# alder prices in PNW



## ArtB (Aug 31, 2017)

Have not tried to track prices, but must be getting pretty high? There are a bunch of folks here from SW WA who likely keep track of these markets.

Have 32 acres near Mossyrock that was originally logged circa 1900, selectively logged for telephone poles in 1972, nothing since except for firewood for personal use. 

Seems lately have been getting an inquiry every other week about selling timber . Not much DF over 18" DBH, but lots of 15" dbh alder, most pretty straight. No need to sell anything, but curious as to the market.

Thinking alder prices must be pretty high. Neighbor there told me 5 years ago he was getting $1100 MBF for veneer quality logs. 
Being an old Midwest boy, always considered alder just a firewood tree, not any more, eh?


----------



## northmanlogging (Aug 31, 2017)

Alder goes fer about the same as doug fir plus or minus a bit, contact nw hardwoods or washingtin alder... same company..

Or in other words 550-700 per 1k bf but its lighter so you can get a whole mess of it on a truck


----------



## Skeans (Sep 2, 2017)

I'd get a hold of Cascade Hardwoods they pay the same for short logs as long logs and typically pay better from what I've seen of the two price sheets. My last sheets was upper 800's from memory for 12"+ tops 16-40 ft same price.

Sent from my Pixel XL using Tapatalk


----------



## northmanlogging (Sep 2, 2017)

$850 fer 12" and up


----------



## RandyMac (Sep 2, 2017)

Alder must be worth hauling, plenty of truck loads locally.


----------



## bitzer (Sep 2, 2017)

northmanlogging said:


> $850 fer 12" and up


Is that for number 1s?


----------



## northmanlogging (Sep 2, 2017)

They don't really have a grade at NW hardwoods, if its over 12" and longer then 16' without a bunch of stain thats what they pay.

Only problem is finding enough alder to send them full loads on the regular, stuff is easy to work up and not to difficult to fall, so its easy money.


----------



## ChoppyChoppy (Sep 2, 2017)

We ran into a patch of it this summer, I brought a bit home for the stove. Was crooked and small, 8" dbh at the most.

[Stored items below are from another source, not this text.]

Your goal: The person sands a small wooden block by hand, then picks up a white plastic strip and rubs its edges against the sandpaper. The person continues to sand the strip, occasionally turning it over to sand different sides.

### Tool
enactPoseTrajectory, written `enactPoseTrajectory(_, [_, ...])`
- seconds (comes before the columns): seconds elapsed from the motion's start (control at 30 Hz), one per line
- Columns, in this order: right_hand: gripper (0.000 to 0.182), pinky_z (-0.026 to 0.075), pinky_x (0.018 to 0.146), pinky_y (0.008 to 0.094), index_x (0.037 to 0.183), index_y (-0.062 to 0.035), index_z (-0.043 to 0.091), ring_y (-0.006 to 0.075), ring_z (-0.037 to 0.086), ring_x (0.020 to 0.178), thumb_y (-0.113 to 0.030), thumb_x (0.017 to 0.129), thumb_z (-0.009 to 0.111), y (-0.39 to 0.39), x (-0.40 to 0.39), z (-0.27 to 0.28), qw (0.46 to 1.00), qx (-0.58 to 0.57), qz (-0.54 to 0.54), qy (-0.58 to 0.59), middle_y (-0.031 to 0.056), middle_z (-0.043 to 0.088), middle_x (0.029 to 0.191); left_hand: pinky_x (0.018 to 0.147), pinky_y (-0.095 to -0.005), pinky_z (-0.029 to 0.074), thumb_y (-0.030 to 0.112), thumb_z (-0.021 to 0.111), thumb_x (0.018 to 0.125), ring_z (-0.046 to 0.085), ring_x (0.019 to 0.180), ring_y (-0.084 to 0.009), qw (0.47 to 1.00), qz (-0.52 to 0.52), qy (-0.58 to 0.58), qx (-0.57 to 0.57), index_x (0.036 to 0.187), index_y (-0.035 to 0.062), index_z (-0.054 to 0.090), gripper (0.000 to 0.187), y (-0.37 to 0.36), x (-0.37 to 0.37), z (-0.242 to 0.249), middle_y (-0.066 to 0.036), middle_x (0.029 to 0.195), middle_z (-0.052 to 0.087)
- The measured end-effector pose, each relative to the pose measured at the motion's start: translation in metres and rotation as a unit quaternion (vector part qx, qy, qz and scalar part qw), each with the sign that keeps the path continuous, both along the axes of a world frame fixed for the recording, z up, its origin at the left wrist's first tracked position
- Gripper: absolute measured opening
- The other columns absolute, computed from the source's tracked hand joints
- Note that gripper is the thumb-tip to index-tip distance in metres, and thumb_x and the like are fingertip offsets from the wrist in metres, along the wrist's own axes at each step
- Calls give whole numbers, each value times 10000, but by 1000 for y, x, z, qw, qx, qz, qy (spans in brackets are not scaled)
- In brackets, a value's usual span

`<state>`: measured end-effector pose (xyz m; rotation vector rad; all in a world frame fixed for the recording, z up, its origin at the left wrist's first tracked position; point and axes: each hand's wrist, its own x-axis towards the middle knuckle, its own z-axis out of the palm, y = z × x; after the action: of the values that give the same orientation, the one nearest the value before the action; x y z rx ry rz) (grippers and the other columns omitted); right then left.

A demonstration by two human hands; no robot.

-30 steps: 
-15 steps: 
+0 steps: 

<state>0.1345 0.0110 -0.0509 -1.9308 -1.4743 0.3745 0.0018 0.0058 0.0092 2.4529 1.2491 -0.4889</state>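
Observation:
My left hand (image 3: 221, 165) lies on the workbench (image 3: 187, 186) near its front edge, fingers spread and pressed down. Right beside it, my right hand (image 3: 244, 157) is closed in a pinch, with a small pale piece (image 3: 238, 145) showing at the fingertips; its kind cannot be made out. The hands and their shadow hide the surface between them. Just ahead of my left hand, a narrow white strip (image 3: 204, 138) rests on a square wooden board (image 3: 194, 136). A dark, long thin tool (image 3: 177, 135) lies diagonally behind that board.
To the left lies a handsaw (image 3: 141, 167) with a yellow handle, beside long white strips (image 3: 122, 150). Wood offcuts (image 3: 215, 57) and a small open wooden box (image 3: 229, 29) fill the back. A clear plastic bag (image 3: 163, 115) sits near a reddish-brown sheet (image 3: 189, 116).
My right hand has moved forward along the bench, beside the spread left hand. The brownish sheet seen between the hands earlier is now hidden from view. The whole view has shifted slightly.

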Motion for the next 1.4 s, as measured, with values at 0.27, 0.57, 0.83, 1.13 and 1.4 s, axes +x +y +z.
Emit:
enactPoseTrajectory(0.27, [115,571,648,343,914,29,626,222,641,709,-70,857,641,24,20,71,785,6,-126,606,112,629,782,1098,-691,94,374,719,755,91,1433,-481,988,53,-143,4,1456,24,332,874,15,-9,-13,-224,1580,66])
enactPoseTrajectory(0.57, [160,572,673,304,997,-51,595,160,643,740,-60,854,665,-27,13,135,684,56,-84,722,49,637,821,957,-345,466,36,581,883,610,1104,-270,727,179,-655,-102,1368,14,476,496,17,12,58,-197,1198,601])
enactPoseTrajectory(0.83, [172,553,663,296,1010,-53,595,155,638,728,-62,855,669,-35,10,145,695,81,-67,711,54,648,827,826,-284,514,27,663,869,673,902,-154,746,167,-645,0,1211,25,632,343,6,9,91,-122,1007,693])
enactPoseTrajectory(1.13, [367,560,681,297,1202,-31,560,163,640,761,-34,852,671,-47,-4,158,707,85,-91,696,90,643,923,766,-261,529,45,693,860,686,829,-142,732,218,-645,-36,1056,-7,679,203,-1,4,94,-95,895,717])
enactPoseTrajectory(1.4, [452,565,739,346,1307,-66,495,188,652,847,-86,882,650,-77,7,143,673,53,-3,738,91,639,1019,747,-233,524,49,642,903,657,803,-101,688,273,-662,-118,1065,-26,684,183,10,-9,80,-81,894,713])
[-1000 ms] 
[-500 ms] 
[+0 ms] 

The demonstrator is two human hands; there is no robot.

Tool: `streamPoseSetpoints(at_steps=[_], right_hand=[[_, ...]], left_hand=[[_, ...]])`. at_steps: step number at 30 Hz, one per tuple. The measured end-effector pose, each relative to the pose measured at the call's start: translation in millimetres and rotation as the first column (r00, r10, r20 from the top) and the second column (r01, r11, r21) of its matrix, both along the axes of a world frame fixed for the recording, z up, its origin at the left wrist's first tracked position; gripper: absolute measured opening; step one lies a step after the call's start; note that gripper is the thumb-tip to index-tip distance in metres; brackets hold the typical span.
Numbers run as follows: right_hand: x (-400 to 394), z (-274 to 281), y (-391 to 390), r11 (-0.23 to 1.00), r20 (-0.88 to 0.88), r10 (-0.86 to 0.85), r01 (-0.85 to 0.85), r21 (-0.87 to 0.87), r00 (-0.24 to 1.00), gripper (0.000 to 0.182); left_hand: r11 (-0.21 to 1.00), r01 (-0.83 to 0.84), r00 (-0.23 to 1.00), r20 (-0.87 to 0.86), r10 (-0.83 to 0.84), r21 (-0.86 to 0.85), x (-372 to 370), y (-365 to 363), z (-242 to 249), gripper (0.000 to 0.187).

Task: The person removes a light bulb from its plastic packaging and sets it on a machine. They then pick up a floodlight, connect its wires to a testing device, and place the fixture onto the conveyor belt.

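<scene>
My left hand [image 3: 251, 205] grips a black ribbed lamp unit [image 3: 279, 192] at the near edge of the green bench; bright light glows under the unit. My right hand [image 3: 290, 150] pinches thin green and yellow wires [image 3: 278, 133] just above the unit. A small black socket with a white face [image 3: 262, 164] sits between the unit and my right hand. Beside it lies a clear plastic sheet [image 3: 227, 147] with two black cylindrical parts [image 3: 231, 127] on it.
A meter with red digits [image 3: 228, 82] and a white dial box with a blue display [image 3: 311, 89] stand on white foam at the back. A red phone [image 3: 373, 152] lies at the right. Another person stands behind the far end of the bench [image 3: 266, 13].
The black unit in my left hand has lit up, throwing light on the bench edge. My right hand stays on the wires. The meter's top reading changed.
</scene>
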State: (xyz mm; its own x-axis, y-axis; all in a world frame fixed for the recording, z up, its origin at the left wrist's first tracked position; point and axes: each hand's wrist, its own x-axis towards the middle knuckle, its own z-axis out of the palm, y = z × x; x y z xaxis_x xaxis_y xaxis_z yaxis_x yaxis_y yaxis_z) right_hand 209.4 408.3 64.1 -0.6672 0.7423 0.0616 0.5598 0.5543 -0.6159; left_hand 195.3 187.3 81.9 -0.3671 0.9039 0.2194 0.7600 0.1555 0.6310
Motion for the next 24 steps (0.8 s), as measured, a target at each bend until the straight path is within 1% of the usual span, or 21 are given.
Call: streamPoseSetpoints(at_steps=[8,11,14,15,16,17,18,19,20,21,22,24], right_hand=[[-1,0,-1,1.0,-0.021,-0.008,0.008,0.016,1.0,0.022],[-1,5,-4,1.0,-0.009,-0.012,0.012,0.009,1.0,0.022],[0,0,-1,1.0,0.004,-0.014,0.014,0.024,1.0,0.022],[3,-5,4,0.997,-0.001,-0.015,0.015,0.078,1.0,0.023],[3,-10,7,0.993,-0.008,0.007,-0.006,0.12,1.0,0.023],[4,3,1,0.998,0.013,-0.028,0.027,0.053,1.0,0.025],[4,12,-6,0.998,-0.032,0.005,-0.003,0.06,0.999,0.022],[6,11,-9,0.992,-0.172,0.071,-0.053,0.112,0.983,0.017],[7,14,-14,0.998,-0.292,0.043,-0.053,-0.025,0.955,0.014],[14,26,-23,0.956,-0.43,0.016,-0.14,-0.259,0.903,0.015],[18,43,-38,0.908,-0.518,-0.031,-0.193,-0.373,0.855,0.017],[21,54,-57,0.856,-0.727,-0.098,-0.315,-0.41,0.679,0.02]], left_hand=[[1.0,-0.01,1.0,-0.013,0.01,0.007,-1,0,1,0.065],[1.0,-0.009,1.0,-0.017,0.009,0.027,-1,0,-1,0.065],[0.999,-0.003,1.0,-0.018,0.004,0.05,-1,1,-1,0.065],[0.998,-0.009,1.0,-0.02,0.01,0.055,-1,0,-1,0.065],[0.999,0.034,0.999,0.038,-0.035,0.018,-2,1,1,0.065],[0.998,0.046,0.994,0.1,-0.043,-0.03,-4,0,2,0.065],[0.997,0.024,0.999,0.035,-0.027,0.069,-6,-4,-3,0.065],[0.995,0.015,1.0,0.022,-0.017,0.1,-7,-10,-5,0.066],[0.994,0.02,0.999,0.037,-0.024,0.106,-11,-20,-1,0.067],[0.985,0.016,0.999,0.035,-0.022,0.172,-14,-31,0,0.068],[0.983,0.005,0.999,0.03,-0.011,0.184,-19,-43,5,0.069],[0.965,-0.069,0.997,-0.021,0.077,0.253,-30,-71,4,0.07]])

I'm told it burns about the same as poplar, dunno?


----------



## chucker (Sep 2, 2017)

it burns better than poplar/aspen.. burns and coals up more like maple and birch, but with out the creosote build up from poplar and unseasoned birch. green birch is a NO no .....


----------



## northmanlogging (Sep 3, 2017)

Alder burns good not as long as maple but better then fir,


----------



## bitzer (Sep 3, 2017)

northmanlogging said:


> They don't really have a grade at NW hardwoods, if its over 12" and longer then 16' without a bunch of stain thats what they pay.
> 
> Only problem is finding enough alder to send them full loads on the regular, stuff is easy to work up and not to difficult to fall, so its easy money.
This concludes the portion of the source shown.